• [Directions for this task]: Go over the entries below line by line, copying each one that contains the word "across".

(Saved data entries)
'''
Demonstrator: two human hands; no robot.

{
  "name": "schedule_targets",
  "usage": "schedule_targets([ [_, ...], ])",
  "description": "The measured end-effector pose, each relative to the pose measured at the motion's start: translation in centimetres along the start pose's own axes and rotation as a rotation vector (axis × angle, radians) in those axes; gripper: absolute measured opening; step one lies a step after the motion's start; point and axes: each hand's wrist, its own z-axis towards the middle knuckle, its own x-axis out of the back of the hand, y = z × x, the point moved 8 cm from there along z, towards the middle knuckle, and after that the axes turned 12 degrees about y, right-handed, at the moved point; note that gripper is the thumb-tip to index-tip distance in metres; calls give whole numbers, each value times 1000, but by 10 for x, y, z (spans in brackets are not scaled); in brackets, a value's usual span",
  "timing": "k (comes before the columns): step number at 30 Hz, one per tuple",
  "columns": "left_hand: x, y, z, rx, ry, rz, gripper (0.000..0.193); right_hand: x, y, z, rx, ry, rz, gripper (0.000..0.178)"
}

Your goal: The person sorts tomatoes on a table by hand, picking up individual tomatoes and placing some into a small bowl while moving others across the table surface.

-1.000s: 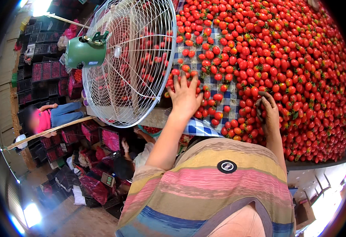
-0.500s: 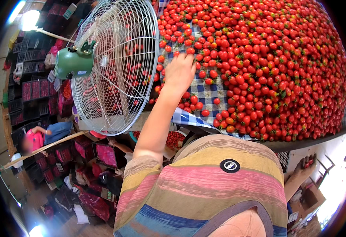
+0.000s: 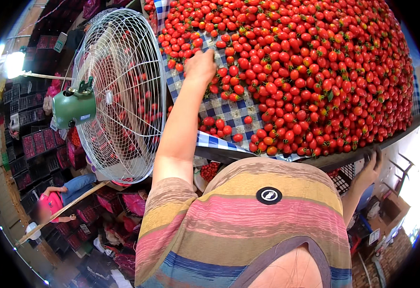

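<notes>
My left hand [image 3: 201,66] reaches over the cherry tomatoes [image 3: 310,72], its fingers curled down beside a thinly covered patch of blue-and-white checked cloth [image 3: 227,113]. Whatever those fingers hold, if anything, is hidden beneath the hand. Loose red tomatoes lie around it, and the deep heap spreads to the right, many with green stalks. Beside the table's right front rim, my right hand [image 3: 373,165] is raised with its darkened fingers apart. I can make out nothing in it.
A large wire-caged fan [image 3: 119,96] with a green motor stands close left of my left arm. The table's dark rim [image 3: 354,156] runs before my body. Crates of produce [image 3: 40,141] and a person in pink [image 3: 52,204] are at the left. A cardboard box [image 3: 392,206] sits at lower right.
My left hand has shifted away over the cloth, among other tomatoes. My right hand has risen toward the table rim, and the red pieces at its fingers no longer show. The view has shifted.
</notes>
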Motion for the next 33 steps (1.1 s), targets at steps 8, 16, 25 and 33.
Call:
schedule_targets([
  [8, 54, 52, -90, 65, 47, -700, 40, -206, -41, -167, -706, -908, 430, 44],
  [16, 48, 184, -93, -421, 325, -700, 46, -205, -51, -147, -1060, -979, 609, 19],
  [25, -18, 238, -73, -529, 214, -332, 49, 110, 111, 109, -291, 305, 242, 27],
  [33, -2, 129, -78, -361, 299, -214, 56, 214, 262, 109, -147, 75, -368, 53],
])
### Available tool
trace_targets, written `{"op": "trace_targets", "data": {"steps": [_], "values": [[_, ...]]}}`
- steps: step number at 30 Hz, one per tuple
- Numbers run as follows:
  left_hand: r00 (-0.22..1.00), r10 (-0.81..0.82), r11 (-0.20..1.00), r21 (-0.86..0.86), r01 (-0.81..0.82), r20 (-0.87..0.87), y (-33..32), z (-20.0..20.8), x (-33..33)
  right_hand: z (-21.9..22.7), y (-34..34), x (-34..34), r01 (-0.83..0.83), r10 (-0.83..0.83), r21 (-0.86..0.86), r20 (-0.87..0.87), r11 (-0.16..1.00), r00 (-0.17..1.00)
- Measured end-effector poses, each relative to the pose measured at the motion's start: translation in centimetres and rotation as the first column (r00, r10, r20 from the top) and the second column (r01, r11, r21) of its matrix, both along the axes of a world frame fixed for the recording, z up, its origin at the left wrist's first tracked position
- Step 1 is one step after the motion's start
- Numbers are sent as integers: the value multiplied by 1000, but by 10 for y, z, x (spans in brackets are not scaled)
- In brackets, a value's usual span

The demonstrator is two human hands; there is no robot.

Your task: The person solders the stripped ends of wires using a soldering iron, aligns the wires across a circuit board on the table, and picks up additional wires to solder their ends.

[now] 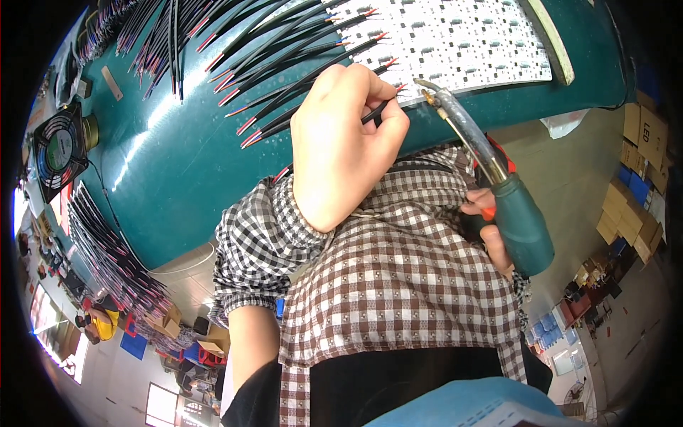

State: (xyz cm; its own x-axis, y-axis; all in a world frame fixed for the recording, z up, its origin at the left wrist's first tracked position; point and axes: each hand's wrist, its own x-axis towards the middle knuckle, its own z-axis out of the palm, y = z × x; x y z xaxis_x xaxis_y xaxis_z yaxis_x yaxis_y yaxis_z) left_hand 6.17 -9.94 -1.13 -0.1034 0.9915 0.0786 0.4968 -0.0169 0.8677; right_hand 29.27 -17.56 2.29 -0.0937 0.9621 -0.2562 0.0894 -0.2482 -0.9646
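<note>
My left hand (334, 139) pinches a black cable (376, 112) between thumb and fingers. The cable's stripped red wire tip lies at the near edge of a white circuit board sheet (469, 80), which is dotted with small dark parts. To the right, my right hand (496, 248) grips a soldering iron (523, 224) by its dark green handle, with some fingers hidden behind it. The iron's bent metal tip hovers close to the sheet's near edge, a little right of the wire. Several other black cables (284, 75) fan out leftward from the sheet's left side.
The green tabletop (178, 185) carries more cable bundles (160, 43) at the far left. A small square fan (60, 151) stands at the left edge, and another cable bundle (114, 256) hangs nearby. A pale strip (551, 39) borders the sheet. Cardboard boxes (629, 213) are stacked right.
</note>
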Motion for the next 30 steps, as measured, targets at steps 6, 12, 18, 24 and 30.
{"op": "trace_targets", "data": {"steps": [6, 12, 18, 24, 30], "values": [[1000, -2, 1000, -4, 2, 1, 0, 0, -1, 0, 6, 16, -306, 276, 88, 255, 948, 927], [1000, -3, 1000, -6, 3, -3, -2, 2, 1, 0, 1, 7, -112, 109, 62, 56, 992, 993], [976, -62, 975, 194, 104, -208, -14, 19, -7, -11, 0, 13, 38, -32, 50, -114, 998, 993], [838, -374, 910, 333, 249, 397, -35, 95, -16, -23, 10, 16, 114, -77, 113, -288, 987, 954], [140, -828, 560, 780, 280, 544, -32, 141, -46, -33, 12, 20, 81, -7, 209, -332, 975, 943]]}}
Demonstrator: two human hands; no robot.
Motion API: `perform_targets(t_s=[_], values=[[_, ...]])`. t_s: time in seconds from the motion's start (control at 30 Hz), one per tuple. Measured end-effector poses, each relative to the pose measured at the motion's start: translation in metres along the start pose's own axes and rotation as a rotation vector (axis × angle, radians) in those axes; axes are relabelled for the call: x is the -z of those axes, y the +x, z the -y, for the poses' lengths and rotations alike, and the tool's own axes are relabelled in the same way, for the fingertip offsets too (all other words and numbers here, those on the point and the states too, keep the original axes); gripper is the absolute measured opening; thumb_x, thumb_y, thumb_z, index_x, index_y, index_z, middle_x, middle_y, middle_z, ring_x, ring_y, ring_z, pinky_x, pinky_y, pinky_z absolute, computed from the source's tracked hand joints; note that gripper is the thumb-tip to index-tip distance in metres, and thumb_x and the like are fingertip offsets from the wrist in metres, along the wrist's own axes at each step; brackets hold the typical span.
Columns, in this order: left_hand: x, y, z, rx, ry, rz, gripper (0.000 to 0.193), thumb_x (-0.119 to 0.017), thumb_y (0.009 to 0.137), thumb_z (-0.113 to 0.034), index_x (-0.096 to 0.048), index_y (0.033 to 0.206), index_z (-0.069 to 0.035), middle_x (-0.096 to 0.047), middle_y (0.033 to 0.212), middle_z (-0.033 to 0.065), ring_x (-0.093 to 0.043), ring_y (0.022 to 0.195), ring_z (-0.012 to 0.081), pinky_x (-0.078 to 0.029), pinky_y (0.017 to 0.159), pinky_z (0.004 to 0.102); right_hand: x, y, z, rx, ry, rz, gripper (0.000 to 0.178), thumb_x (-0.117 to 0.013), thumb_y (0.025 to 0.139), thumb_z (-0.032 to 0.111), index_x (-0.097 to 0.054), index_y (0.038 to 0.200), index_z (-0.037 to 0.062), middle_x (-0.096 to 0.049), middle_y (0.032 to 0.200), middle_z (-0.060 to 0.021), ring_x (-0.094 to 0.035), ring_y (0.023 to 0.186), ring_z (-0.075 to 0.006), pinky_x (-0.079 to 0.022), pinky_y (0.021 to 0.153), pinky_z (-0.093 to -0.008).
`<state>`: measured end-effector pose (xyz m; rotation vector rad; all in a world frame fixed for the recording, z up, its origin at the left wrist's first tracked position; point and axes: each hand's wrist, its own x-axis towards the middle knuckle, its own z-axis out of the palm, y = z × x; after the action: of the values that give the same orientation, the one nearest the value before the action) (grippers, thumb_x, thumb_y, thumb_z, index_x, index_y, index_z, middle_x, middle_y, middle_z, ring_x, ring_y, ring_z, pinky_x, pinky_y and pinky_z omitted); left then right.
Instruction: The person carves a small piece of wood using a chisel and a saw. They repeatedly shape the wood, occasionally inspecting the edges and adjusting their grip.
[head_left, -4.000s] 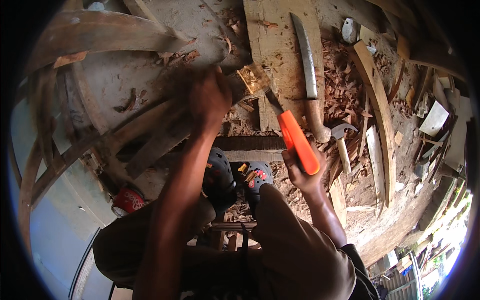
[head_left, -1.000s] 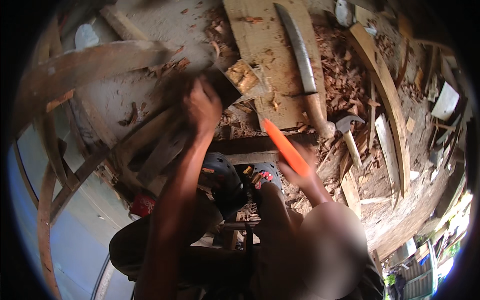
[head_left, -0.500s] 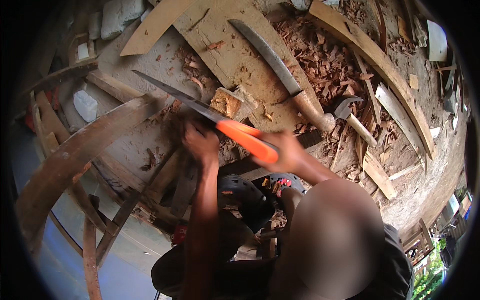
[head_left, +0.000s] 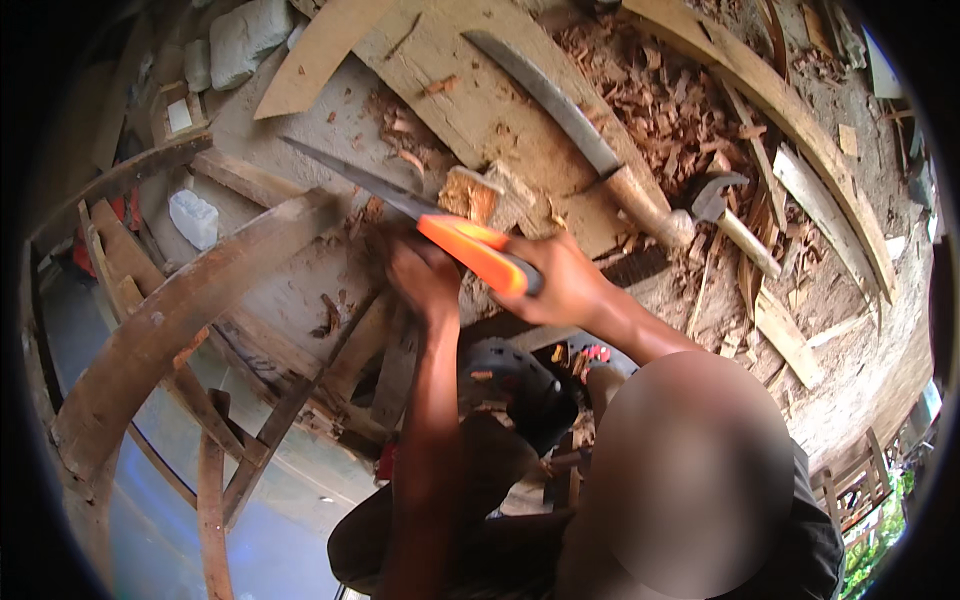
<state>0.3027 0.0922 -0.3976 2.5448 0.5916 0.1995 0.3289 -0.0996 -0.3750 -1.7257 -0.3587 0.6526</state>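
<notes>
My right hand (head_left: 558, 285) grips the orange handle of a handsaw (head_left: 462, 248), whose dark blade points to the far left. Just below the blade is my left hand (head_left: 425, 272), its fingers curled and partly in shadow; what they hold is hidden. Beside the saw, on its far right side, lies a rough wood block (head_left: 470, 197) with a pale, splintered end. It rests by a wide plank (head_left: 425, 105). On that plank lies a machete (head_left: 555, 115) with a wooden handle, pointing away from me.
A hammer-like tool (head_left: 735, 225) lies among wood chips (head_left: 640, 110) at right. Long curved timbers (head_left: 190, 300) cross the left side, and another curved timber (head_left: 800, 120) runs along the right. A white stone (head_left: 194, 219) sits at left. Dark shoes (head_left: 500, 370) show below my hands.
The view has shifted slightly. My right hand and the saw handle have moved a little to the far left relative to the wood block. My left hand stays close under the blade.
</notes>
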Motion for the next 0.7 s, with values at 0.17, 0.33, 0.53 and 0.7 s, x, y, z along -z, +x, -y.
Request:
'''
• [Output for this exercise]:
Your goal: The person sorts tomatoes on a table by hand, picking up individual tomatoes and placing some into a small bowl while moving others across the table surface.
Your task: The person solders the stripped ends of wires using a soldering iron, aligns the wires across a circuit board on the table, and picks up additional wires to solder their ends.

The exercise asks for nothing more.